Cash flow Planning and How it helps to Manage Your Finances
By Acceler8now.com Investing Education Team September, 2007
It could really get a bit overwhelming: cash flow statement, net worth statement, budget. Do I really need all of these to manage my finances, you ask? Before that temptation to disregard well-tested finance management tools sets in, let's clarify that you don't have to structure these financial tools at one time. Your budget is not done everyday, as you could have a budget designed for a year, though to be meaningful, you need periodic reviews. Your statement of net worth is also an occasional thing, depending on when you want to "weigh" yourself. A cash flow statement, whether actual or projected, is not a daily thing. So their preparation and use is staggered, though they share the same objective: helping you get to your best financial health. They only approach that solution from different but related angles. Note too that serious companies prepare and use these tools to run successfully. You are only adapting what companies and big business use for their efficient operations, when you use them for your personal financial planning and management.
What Cash Flow Is
There is always the need to distinguish between cash flow and earnings or income - they seem alike but aren't the same. Cash flow deals with actual cash movements: cash you receive (inflow) or pay out (outflow). While your income and what expenditure you incur may be the same over two months, your cash flow may be different: if, for instance, you owed for some of the expenditure in month-1 and paid all in month-2, your cash flow could be seriously strained in month-2, when it wasn't in month-1. Managing cash flow is related to, but different from budgeting your spending. Cashflow planning aims at ensuring that expenditure you have budgeted on your income is structured and timed in such a way to ensure that you conveniently fund them. It equally seeks to manage income timings, where possible, to have them come in at the best possible time.
In all, cashflow planning will optimise the use of your cash resources, ensuring you not only do the things you have planned for, but are able to avoid a liquidity crises on the one hand and excess cash holding that can result in misuse or loss, on the other. If someone, irrespective of income level, is often in distress borrowing or unfunded credit purchases, it will be a strong sign of poor cash flow planning. Not able to save? Check your cash flow management. Can't square up on family needs? It's a cash flow problem. Planning your cash flow is so critical that if you miss it, you could end up in all kinds of financial crises. If you plan your cash flow properly, you are unlikely to run into many funding problems, irrespective of your income level. A cash flow mismanagement, on the other hand, is bound to leave you financially disoriented.
What it Says
A cash flow statement is a spreadsheet that relates your cash inflows and outflows, showing your net position. In effect, it shows money you actually received in a period, how you used it and what was left, if any. That way, you can judge for yourself, how well you have done.

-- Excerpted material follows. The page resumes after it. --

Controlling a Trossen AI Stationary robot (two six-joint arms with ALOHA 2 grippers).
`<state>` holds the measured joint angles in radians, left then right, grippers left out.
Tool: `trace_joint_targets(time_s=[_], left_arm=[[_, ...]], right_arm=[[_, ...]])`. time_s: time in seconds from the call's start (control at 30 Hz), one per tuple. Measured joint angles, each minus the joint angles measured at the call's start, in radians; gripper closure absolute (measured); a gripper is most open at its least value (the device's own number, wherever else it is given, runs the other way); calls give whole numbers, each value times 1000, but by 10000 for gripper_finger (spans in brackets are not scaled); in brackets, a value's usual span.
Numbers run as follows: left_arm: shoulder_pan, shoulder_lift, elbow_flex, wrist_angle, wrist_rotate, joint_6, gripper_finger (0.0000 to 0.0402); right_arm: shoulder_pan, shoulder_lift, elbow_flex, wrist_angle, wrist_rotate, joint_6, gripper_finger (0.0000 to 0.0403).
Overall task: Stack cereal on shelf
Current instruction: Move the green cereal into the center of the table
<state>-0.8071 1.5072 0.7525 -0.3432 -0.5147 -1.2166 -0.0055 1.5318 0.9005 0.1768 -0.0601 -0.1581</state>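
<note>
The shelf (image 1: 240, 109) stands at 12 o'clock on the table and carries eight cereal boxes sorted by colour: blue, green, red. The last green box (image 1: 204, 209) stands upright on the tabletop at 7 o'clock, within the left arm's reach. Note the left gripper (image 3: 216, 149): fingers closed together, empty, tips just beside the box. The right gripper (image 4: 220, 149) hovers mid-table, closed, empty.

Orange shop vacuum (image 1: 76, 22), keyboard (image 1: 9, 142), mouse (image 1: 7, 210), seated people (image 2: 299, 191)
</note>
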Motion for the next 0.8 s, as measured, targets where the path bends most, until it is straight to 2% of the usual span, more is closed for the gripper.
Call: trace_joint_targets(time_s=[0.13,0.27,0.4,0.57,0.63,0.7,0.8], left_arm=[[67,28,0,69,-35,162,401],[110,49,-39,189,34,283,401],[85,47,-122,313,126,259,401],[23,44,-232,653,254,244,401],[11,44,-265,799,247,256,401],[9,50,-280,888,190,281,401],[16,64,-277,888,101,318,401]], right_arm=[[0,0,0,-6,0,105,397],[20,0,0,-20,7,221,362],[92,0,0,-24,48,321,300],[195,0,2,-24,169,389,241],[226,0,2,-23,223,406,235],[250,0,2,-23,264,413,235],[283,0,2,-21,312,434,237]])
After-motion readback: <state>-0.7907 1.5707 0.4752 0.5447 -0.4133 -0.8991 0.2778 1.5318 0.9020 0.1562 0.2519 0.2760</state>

When prepared as a forward-planning tool (projected cash flow), it helps you decide ahead what inflows that you expect and how you will apply them. Combined with your budget, you not only ensure that you decide carefully what you want to spend money on, you also decide the best timing. While you may budget to take a holiday which your income can accommodate, your cash flow plan will determine your best timing for that expenditure. You may consequently buy your ticket two months ahead, because that's when you can best fund it. Without a plan, you possibly spend your 'excess' money in that month, only to find that you can't pay for your ticket in the month you want to travel.
Personal Cash Flow Sample Format
A typical personal cash flow statement will have the following structure:
That's the format and what specific items go into it will depend on your sources of cash inflow and what you are spending on. Use this statement to plan ahead, particularly. You cash flow projection will help you manage your finances, stay in control of spending and optimise investment. The projected net cash flow, for a given period, could be initially negative or positive. But that's part of the objective: to identify such mismatches. When there is an excess, what do you do? Increasing savings and investment is one good option. Spending more is of course a choice. Shortfalls too will need a decision. For instance, to reduce expenditure in other to eliminate the imbalance. Or go borrowing to bridge the funding gap. What is best in all that is that you make deliberate choices and control how your finances are deployed.
So, learn to use a cash flow statement to direct the use of your resources and time how money is spent. That's one way to achieve great results that your contemporary, who just spends without planning, is never going to come near to. The basic principles of life seem quite clear: you get work you work for, mostly.